JSON vs Text + Regexp Index Searching

From: Eliot Gable <egable+pgsql-general(at)gmail(dot)com>
To: pgsql-general(at)postgresql(dot)org
Subject: JSON vs Text + Regexp Index Searching
Date: 2014-02-25 15:08:59
Message-ID: CAD-6L_WZpd2oEPWK6jOzZYnxwHwytziFoSuwnxu7=ODiJ=+j3g@mail.gmail.com
Views: Raw Message | Whole Thread | Download mbox | Resend email
Thread:
Lists: pgsql-general

I am working on a project for which I require some assistance. Any input
would be appreciated.

We have a table with millions of records and dozens of columns. On some
systems, it takes up >10GB of disk space, and it runs on a single disk
which is rather slow (7200 RPM). We typically don't do any complicated
queries on it, so performance has not posed a problem previously. The table
is actually defined as 3 tables using inheritance. One table shows only the
last 7 days of data, and then a process moves the 8th day into the history
table for archiving. For performance reasons, we typically only query the
table with 7 days of data, which generally does not exceed 1 million rows.
In fact, it is typically under 50k rows for most systems. However, a few
systems may contain a few million records, at most. There are indices on
each of the fields we query, and we also put limits on the number of
records returned. The table is practically an append-only table.

We are looking at adding some additional columns to the table, and planning
for some future features. One of those features will allow cross
referencing the records in this table with a list of IDs. If the record's
list of IDs contains the one we are looking for, we want to include the
record in our query. I advocated creating a separate mapping table which
maps the ID of these records to the other ID we are searching for and
performing a JOIN on the two tables with appropriate foreign key
relationships and indices. However, I was ask to instead put the list into
a single column on each row to reduce implementation complexity.

Assuming the list of IDs is in a column on each row as TEXT in the format
of a JSON array, what is the best way to index the column so I can quickly
find the rows with the given ID?

Limitations:

We run version 9.0.x on these systems right now. We plan on updating later
this year, but for now we don't have the JSON type. Once we do, we plan to
make use of it. The column value will also be passed to the UI, which is
JavaScript-based, so a JSON format would be ideal.

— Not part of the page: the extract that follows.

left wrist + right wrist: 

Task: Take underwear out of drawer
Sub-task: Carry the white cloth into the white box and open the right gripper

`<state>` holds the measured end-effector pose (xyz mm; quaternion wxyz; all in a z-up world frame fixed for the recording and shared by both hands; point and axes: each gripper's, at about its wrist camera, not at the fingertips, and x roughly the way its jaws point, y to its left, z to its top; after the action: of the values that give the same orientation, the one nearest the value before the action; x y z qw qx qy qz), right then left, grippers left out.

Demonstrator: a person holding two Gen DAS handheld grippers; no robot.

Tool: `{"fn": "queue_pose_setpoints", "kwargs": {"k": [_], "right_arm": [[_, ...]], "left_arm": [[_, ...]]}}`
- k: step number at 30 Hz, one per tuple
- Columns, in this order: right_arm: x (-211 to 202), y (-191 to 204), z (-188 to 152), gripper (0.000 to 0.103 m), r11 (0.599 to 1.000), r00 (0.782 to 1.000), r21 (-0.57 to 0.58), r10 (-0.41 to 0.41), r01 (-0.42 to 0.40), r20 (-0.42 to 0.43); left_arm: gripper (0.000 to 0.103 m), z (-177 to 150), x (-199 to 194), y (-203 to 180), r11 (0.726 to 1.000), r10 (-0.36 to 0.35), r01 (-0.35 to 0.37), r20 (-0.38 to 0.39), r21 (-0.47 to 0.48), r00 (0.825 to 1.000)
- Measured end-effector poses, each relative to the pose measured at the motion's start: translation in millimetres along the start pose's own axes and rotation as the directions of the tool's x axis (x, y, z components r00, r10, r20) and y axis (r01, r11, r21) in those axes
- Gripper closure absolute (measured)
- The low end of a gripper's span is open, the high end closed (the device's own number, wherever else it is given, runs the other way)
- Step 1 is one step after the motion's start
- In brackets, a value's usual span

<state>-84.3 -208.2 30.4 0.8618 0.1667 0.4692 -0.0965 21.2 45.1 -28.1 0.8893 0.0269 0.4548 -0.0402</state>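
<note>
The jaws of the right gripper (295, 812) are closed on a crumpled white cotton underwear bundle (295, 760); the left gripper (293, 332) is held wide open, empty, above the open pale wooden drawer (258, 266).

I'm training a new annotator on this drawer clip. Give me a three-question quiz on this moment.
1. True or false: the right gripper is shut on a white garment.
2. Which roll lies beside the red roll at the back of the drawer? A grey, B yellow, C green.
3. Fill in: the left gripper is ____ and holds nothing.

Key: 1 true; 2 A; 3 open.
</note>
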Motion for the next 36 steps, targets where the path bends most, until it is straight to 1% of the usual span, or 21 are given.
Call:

We cannot modify the disks we run on to make them faster. It is cost
prohibitive in our particular scenario.

The systems in question are real-time systems, and are carefully optimized.
Any excessively lengthy queries which have high disk IO or CPU usage will
adversely affect the entire system.

My Thoughts:

Is it possible to use a REGEXP INDEX in this case? For example: column ~
'^\[67|,67,|,67\]$'
Will such an index perform well? How would I create it?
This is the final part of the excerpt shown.